2014 Toyota Highlander Hybrid Review

The need for larger vehicles in North America is still very much alive. Be it for carrying people, gear or a combination of the two, few cars can replace what a crossover can do for the family. The minivan remains the best “do-anything” tool on four wheels, but we all know how uncool they are.

The Toyota Highlander landed in dealerships in 2001 and has known a fair amount of success from the onset. The promise of versatility, Toyota reliability, and a handsome design were all strong elements in its favour.

2014 marks the arrival of the 3rd generation of the Highlander. Revamped in its near entirety, the new evolved Highlander brings more ‘tude to the table, a sharper cleaner cabin and a surprisingly good driving experience.

What is a Toyota Highlander Hybrid?
The 2014 Highlander is Toyota’s other midsize CUV, along with the 4Runner. The Highlander is meant to be the more urban option, while the 4Runner offers true off-road potential.

The Highlander was Toyota’s first CUV to be equipped with an optional 3rd row of seating, not to be mistaken with the Sequoia, which is nothing short of a massive SUV. The arrival of the hybrid version in 2006 demonstrates Toyota’s commitment to this green and efficient technology.

2014 Toyota Highlander Hybrid Price and Specs
The basic 2014 Highlander Hybrid LE brings with it a laundry list of features for $43,720. On top of AWD, the LE includes three-zone automatic climate control, a smart key, 18” wheels, and more. The XLE drops in at $46,145 and adds navigation, 19” wheels, and more.

My tester was a top-line Limited, which starts at $52,695, includes a slew of active safety measures such as a pre-collision system and intelligent cruise control, heated rear seats, and JBL audio among many other accessories.

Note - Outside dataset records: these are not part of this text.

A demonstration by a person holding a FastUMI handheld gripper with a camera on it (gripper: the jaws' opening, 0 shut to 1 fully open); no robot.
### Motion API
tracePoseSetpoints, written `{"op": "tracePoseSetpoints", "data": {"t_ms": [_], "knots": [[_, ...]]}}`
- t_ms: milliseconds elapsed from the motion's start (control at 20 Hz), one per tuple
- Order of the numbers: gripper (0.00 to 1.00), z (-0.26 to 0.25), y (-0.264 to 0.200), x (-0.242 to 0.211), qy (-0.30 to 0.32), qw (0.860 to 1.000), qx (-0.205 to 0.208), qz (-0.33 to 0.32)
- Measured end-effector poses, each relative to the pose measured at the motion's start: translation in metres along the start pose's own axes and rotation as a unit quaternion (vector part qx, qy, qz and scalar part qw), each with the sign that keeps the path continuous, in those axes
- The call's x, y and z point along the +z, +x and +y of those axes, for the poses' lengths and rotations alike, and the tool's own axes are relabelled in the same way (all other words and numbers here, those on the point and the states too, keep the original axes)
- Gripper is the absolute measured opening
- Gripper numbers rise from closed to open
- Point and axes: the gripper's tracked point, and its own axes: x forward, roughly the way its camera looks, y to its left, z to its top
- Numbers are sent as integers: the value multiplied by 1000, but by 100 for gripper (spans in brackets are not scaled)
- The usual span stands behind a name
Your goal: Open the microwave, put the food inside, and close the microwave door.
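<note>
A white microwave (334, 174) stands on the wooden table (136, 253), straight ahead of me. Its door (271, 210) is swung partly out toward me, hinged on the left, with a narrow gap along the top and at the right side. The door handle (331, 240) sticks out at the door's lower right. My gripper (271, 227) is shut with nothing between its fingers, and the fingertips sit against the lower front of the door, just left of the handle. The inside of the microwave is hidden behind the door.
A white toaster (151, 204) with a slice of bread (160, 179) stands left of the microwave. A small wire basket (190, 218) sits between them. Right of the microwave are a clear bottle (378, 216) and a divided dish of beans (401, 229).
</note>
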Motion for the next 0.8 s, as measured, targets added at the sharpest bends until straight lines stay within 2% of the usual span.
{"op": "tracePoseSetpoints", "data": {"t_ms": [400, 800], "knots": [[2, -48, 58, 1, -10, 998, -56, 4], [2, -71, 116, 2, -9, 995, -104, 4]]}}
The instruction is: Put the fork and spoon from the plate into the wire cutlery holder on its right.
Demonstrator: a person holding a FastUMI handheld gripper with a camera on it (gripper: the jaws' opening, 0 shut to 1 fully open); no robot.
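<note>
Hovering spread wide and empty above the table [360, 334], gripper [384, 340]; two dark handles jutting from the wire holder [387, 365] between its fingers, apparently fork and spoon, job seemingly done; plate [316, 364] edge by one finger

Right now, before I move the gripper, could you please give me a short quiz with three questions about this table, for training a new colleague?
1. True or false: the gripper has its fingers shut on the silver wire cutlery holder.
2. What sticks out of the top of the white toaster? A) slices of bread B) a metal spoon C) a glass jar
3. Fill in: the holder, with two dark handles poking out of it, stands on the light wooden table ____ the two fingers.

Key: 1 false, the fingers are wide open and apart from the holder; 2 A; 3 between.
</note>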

All Highlander Hybrids are powered by the same 3.5L V6 mated to Toyota’s highly evolved Hybrid Synergy drive system. An electronically controlled CVT box manages the power to the front wheels. The rear wheels are motivated by an electric motor that is itself controlled by an on-board computer when added rear wheel traction is required.

The hybrid’s total output is rated at 280 horsepower and can tow up to 1,587kg (3,500lb). Current fuel consumption numbers are 7.2L (highway) and 6.7L (city) per 100km.

Driving the 2014 Toyota Highlander hybrid
A funny thing happened where I booked a Highlander Hybrid, but ended up with a regular gas-powered Highlander Limited. This is a testament to how smooth Toyota’s highly utilised 3.5L V6 engine is. In the regular Highlander, its 270 horsepower are so effortlessly and quietly delivered that it took two short drives and an overnight to realize that I was not in possession of my Hybrid but of a regular Highlander… I had noticed that the EV mode was absent, but then I thought I was simply being too hard on the throttle, which wouldn’t be the first time.

Once I finally got my scheduled 2014 Toyota Highlander Hybrid, the change in the drive was obvious. Toyota’s 2-mode Hybrid Synergy Drive system allowed me to travel a short distance on electric power alone, at least until I put my right foot down a little deeper. Activating EV Mode will allow for more electric action, however, acceleration must remain mild.

The CVT transmission does a fine job at being inconspicuous. It blends in well with the electric and gasoline engines. Despite a Sport/Manual mode, it prefers to take things easy. The whole purpose of the 2014 Toyota Highlander Hybrid is to get things done comfortably and as “greenly” as possible.

The Highlander’s ride is cozy and controlled enough for daily highway jaunts and broken city-street cruising. Brakes, with regenerative function, work well and are not especially disruptive. A fine driver, the Highlander Hybrid is.

Inside and Out of the 2014 Toyota Highlander hybrid
I’ve touched on the added ‘tude now applied to the face-lifted 2014 Highlander and must say that it works. The front end is now more truck-like and thus, by default, a little more masculine.

As tested, in Limited trim, the Highlander wins out with larger wheels, a little more chrome and, all in all, it works.

The 2014 Highlander Hybrid’s reason for being is hauling people and their stuff around. Toyota’s put in an enormous effort on this front. The fold-down cup-holder shelf in the second row is interesting and the enormous centre-console bin is ideal (a slight pain to open though…), but the real thoughtful part is the parcel shelf that runs from the middle of the dashboard to the end on the passenger side. It is perfectly divided and even features a wire pass-thru for recharging phones.

The vast level of amenities is another selling point and they include the available active safety systems. The 3rd is accessible and well thought out, the second row perches are decent for adults, comfy for children, and the front seats are sufficiently supportive for long hauls. The trunk, with the 3rd stowed is positively capacious, not so much when that row is up.

Comparing the 2014 Toyota Highlander hybrid
Toyota’s 2014 Highlander Hybrid marches solely with the Nissan Pathfinder Hybrid, as far as three-row hybrids go. The Chevrolet Traverse, Honda Pilot, Hyundai Santa Fe XL, and Ford Explorer are other direct competitors.